HiDream-O1-Image-Pro, a 200B+ Parameter Image Foundation Model from Zhixiang Future, Is Released as Financing Accelerates

Moving toward a world model.

On May 19 in Beijing, Zhixiang Future held its first Open Day under the theme “Imaging the World.” At the event, the company officially unveiled HiDream-O1-Image-Pro, its image foundation model built on the next-generation native omni-modal model architecture Unified Transformer (UiT). This native omni-modal image foundation model, with more than 200 billion parameters, not only set new SOTA records across multiple benchmarks, but also marks Zhixiang Future’s advance into the “native omni-modal” stage of unified modeling for image, video, text, audio, and other modalities.

At the same time, Zhixiang Future announced the completion of a new round of financing worth hundreds of millions of yuan, with participation from Sequoia China, Jinpu Investment, Caixin Capital, Fujubi Capital, and others. This is Zhixiang Future’s second financing round completed within half a month, underscoring the capital market’s continued optimism about native omni-modal foundation models. As visual generation, embodied intelligence, and other frontier technologies accelerate their convergence, world models have become an important direction for AI evolution. Zhixiang Future’s continued breakthroughs in underlying model architecture, productization capabilities, and industrial ecosystem development have also won further market recognition.

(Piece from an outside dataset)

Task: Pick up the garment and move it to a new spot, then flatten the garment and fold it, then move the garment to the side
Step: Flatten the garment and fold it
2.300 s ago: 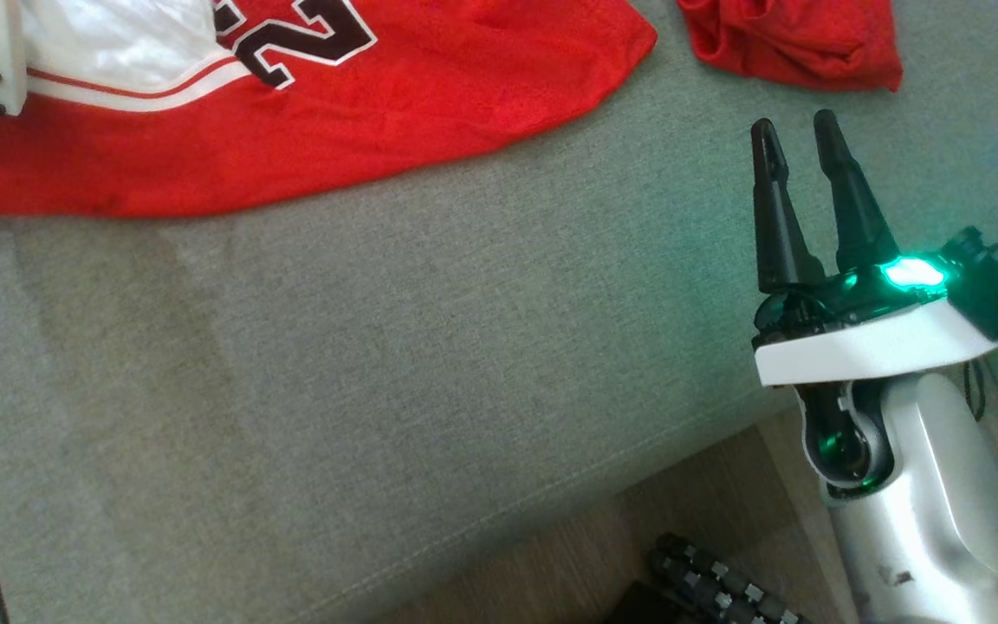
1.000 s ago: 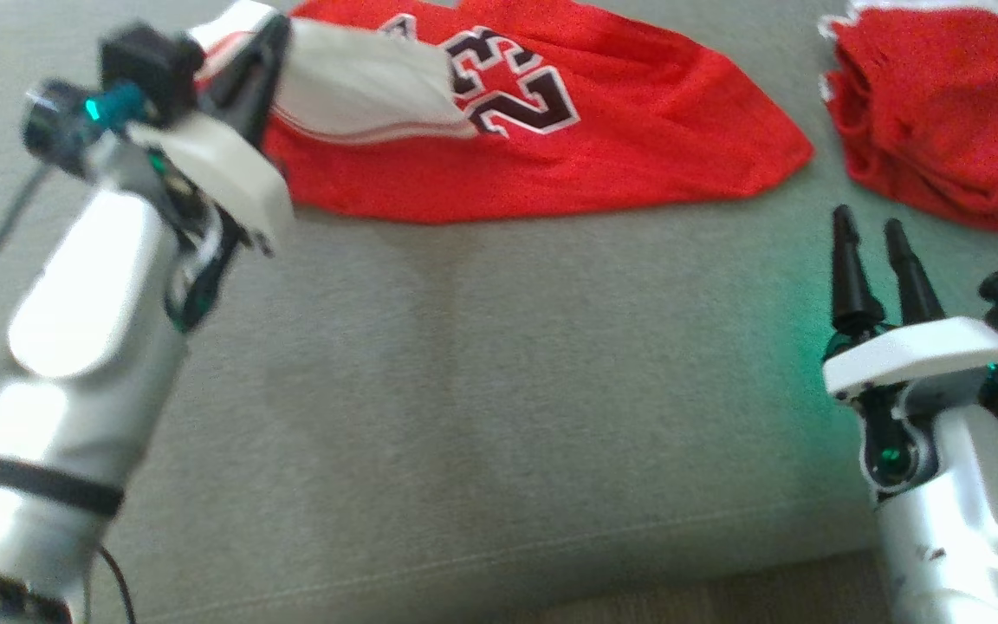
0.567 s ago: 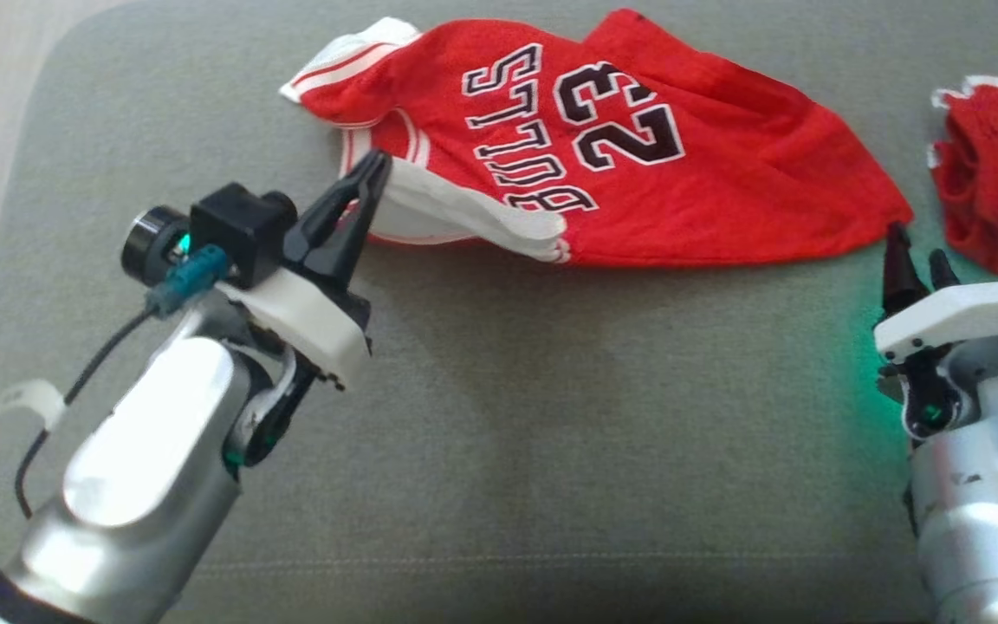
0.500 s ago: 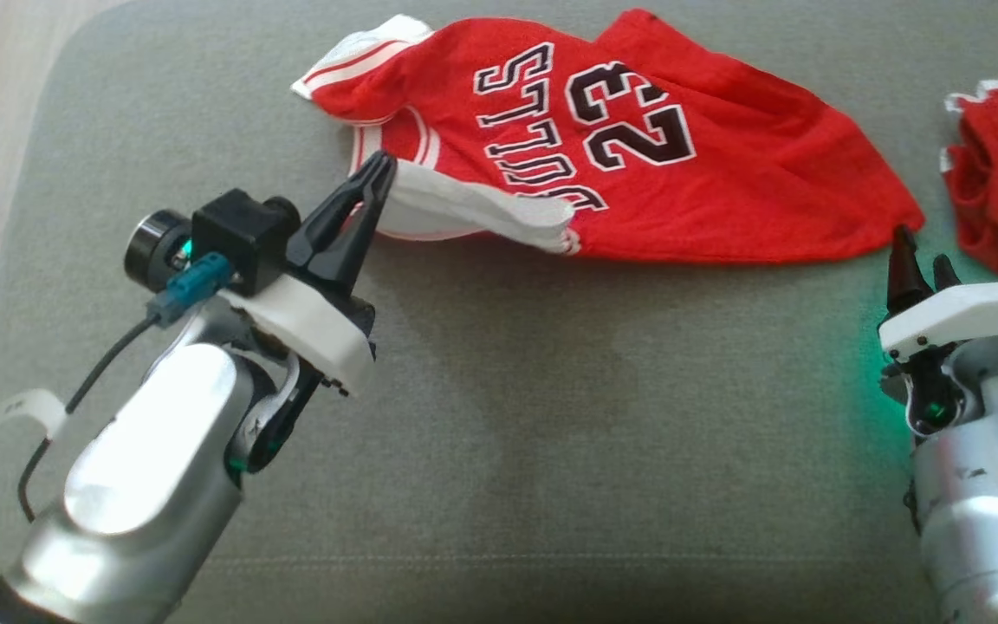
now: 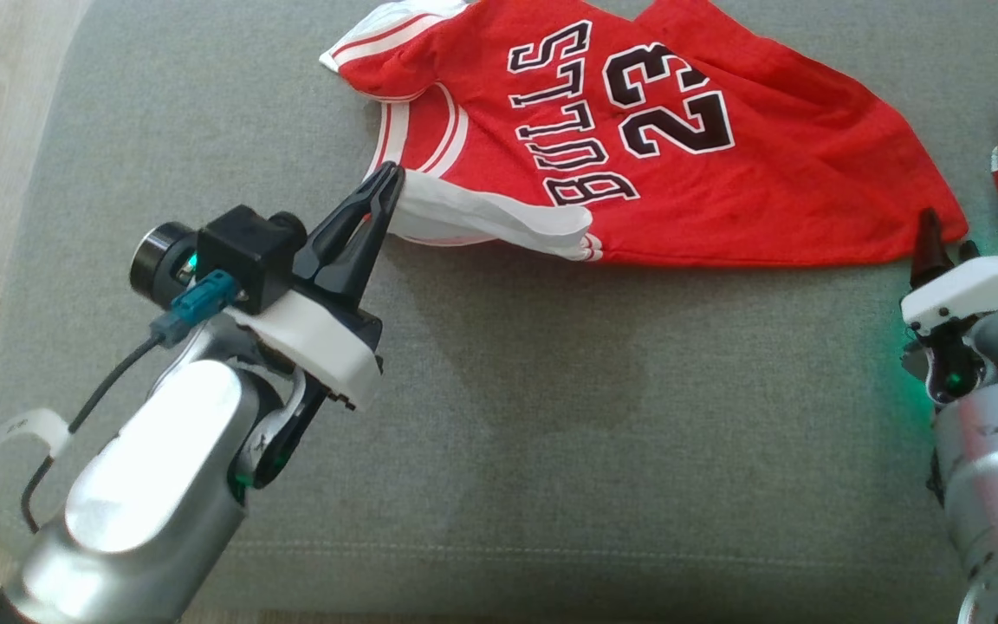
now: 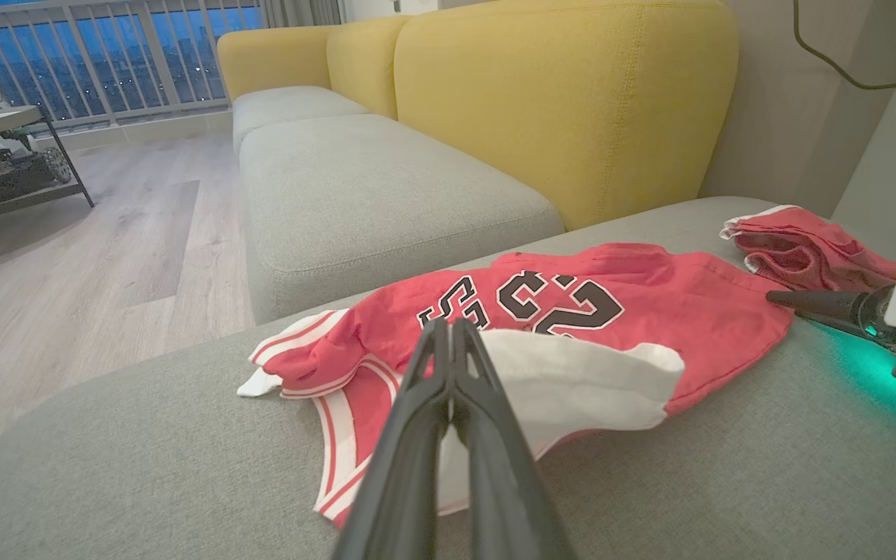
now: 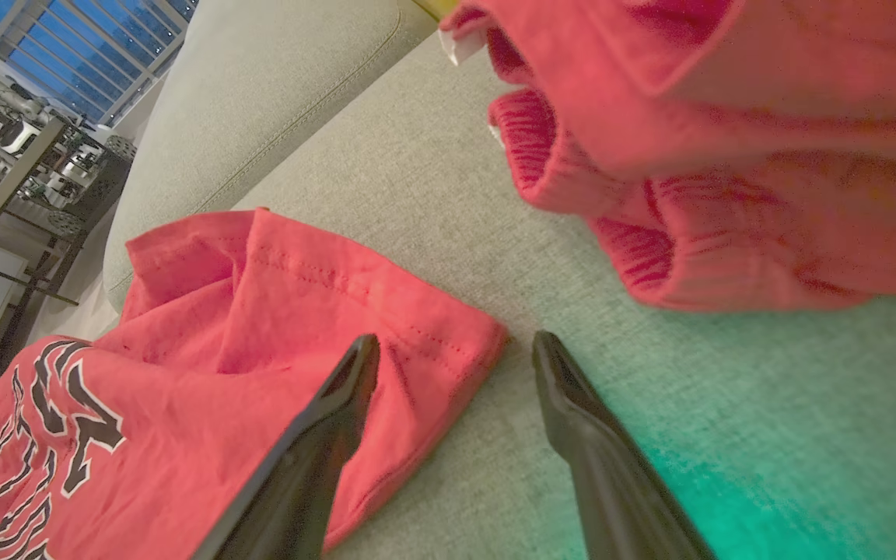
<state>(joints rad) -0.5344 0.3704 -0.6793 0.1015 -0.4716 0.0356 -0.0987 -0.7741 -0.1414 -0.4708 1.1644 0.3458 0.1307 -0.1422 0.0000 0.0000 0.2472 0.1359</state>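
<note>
While left jaws pinch jersey point(image 5: 767, 199), right jaws stand apart.

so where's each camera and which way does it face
Head view: from the head, down on the grey cushion and Bulls jersey; left tool, right tool and forearms show.
Left wrist view: along the shut left tool at the jersey, toward the yellow backrest.
Right wrist view: along the open right tool at the jersey's hem and another red garment.
All share the jersey.
</note>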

200B+ Parameter Image Foundation Model HiDream-O1-Image-Pro Released, Native Omni-Modal Architecture Upgraded Across the Board

Today, image generation models are moving from the traditional U-Net architecture into the era of Diffusion Transformers (DiT). Mainstream approaches represented by latent diffusion models (LDMs) compress images with VAE and encode text with an independent language model, making notable gains in efficiency and generation quality. However, the separate encoding of images and text also creates inherent bottlenecks in complex semantic understanding, high-fidelity detail restoration, precise text rendering, and multi-task generalization.

To address this challenge, Zhixiang Future has officially released HiDream-O1-Image-Pro, a closed-source image foundation model with more than 200 billion parameters based on a native omni-modal architecture. Unlike traditional fragmented, multi-module stitching-based encoding paradigms, HiDream-O1-Image-Pro brings raw image pixels, discrete text tokens, and task conditions into a unified continuous shared token space, enabling deep fusion of images, text, and multi-task conditions at the representational level. This architectural breakthrough further unleashes the model’s generation and generalization capabilities, allowing it to achieve new SOTA performance in general text-to-image generation, high-fidelity text rendering, diverse scene generation, and image editing, and demonstrating Zhixiang Future’s leading exploration of native omni-modal foundation model architecture.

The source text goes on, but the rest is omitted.